** Exercise materials follows **

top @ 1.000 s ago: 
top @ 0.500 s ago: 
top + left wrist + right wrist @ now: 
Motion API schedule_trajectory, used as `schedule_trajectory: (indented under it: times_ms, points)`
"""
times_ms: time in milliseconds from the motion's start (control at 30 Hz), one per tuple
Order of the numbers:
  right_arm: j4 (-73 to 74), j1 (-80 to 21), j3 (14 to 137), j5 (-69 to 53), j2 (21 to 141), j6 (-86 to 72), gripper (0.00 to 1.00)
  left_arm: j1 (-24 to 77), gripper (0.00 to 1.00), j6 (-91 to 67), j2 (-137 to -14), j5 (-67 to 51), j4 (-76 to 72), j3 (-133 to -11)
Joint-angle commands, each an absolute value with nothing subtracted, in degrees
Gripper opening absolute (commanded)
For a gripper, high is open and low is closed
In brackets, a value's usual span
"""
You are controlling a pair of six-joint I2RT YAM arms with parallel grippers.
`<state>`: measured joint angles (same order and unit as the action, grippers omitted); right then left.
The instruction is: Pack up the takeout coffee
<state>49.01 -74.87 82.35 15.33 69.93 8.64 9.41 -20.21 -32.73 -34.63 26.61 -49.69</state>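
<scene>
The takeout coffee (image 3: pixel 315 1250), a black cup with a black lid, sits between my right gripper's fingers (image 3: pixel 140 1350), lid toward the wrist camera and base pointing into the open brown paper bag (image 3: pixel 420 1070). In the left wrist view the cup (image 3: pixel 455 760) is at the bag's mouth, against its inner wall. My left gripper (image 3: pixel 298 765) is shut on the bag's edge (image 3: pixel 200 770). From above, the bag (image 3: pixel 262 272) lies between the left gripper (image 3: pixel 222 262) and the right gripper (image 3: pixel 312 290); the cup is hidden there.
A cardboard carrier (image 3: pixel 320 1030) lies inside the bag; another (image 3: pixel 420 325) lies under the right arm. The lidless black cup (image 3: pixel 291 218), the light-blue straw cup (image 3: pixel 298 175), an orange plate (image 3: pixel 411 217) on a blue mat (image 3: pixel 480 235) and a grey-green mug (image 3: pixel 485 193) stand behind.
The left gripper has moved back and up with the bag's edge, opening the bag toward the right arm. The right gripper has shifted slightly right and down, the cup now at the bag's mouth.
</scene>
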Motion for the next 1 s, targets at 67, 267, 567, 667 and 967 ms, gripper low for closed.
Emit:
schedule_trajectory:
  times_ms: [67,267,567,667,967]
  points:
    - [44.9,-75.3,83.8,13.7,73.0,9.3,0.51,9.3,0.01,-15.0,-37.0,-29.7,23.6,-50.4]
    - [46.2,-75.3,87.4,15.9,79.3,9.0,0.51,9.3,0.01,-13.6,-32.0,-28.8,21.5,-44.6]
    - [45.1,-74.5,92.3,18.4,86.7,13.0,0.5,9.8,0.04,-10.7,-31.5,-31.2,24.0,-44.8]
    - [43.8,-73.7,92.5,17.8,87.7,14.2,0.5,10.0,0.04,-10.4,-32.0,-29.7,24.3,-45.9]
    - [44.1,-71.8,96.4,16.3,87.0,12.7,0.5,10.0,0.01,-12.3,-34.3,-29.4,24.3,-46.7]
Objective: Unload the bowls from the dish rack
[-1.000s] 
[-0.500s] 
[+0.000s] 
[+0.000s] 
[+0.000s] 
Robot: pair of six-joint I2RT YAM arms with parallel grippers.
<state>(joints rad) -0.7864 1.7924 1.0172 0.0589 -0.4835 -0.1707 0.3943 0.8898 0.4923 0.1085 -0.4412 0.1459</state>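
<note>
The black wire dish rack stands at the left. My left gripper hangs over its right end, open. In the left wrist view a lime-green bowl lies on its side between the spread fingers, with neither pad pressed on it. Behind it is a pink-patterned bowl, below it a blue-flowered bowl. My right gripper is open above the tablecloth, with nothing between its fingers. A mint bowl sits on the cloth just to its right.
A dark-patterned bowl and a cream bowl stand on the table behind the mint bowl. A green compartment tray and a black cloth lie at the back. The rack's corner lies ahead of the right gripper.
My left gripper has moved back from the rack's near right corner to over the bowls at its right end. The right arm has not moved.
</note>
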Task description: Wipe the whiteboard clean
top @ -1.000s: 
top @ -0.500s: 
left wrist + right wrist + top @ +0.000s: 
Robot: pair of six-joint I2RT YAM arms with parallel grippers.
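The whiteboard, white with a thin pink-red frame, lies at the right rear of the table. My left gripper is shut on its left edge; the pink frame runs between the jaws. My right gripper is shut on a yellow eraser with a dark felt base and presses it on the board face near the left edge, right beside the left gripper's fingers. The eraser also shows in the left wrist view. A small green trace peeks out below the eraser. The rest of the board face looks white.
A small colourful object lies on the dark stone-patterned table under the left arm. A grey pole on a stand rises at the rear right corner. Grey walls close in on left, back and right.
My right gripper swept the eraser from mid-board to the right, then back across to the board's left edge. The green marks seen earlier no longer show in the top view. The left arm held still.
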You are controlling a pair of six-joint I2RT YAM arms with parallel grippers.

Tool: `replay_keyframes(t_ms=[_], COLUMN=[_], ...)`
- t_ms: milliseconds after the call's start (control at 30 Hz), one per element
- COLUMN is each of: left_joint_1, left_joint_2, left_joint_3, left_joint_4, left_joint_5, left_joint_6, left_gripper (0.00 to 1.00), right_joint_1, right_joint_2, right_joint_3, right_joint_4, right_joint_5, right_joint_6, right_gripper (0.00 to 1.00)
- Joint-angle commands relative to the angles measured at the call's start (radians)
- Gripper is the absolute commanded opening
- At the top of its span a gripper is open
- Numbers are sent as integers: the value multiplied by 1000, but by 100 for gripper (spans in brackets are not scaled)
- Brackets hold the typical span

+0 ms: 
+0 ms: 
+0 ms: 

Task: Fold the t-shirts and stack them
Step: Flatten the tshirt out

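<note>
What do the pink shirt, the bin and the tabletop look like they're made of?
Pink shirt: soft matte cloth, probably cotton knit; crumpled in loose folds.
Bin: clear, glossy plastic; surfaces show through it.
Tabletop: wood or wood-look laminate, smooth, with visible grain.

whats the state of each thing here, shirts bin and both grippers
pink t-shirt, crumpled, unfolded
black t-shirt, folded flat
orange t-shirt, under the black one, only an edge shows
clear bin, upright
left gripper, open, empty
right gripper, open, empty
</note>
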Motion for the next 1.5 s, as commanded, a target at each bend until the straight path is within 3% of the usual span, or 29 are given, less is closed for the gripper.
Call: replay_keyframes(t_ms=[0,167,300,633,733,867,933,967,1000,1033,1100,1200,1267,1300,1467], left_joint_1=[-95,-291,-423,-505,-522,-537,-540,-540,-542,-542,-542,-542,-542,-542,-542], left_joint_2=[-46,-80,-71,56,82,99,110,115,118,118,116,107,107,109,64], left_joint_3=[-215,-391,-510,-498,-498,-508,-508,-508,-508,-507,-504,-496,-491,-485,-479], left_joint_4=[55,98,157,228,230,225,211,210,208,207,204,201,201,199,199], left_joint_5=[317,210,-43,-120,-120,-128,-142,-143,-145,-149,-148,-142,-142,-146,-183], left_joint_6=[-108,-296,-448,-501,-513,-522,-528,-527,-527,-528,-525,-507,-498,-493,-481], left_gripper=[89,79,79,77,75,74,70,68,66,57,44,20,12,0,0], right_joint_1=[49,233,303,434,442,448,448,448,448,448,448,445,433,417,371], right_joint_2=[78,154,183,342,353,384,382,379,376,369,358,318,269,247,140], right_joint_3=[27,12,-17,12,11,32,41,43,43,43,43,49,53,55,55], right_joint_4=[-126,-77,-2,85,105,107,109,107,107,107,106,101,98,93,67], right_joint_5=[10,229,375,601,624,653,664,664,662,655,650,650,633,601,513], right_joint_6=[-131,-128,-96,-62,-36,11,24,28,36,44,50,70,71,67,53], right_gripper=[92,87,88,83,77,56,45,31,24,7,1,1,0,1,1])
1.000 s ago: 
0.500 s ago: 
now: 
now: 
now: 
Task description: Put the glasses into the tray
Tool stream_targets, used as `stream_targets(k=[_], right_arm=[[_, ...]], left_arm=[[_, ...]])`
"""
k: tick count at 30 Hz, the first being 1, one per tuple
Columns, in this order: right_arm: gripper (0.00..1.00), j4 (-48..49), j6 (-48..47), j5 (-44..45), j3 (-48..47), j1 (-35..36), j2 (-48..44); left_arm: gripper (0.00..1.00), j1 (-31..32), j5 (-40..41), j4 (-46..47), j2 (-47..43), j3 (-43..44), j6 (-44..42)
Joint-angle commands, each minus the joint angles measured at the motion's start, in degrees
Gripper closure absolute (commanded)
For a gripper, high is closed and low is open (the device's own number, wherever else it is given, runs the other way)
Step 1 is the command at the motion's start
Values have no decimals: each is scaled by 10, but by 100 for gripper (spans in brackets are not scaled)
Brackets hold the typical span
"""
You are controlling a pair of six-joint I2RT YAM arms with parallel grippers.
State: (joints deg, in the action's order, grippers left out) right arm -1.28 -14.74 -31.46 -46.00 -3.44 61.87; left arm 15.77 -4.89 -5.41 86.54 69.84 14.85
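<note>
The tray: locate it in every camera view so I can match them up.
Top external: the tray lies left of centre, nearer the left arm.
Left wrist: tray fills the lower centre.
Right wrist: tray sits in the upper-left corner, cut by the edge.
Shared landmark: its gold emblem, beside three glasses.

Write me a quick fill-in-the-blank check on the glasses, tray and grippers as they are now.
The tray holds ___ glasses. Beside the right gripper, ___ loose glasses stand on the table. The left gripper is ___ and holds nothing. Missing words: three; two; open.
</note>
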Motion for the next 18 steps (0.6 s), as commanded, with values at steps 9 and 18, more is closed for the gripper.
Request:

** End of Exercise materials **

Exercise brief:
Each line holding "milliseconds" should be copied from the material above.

Task result:
times_ms: time in milliseconds from the motion's start (control at 30 Hz), one per tuple
- t_ms: milliseconds after the call's start (control at 30 Hz), one per element

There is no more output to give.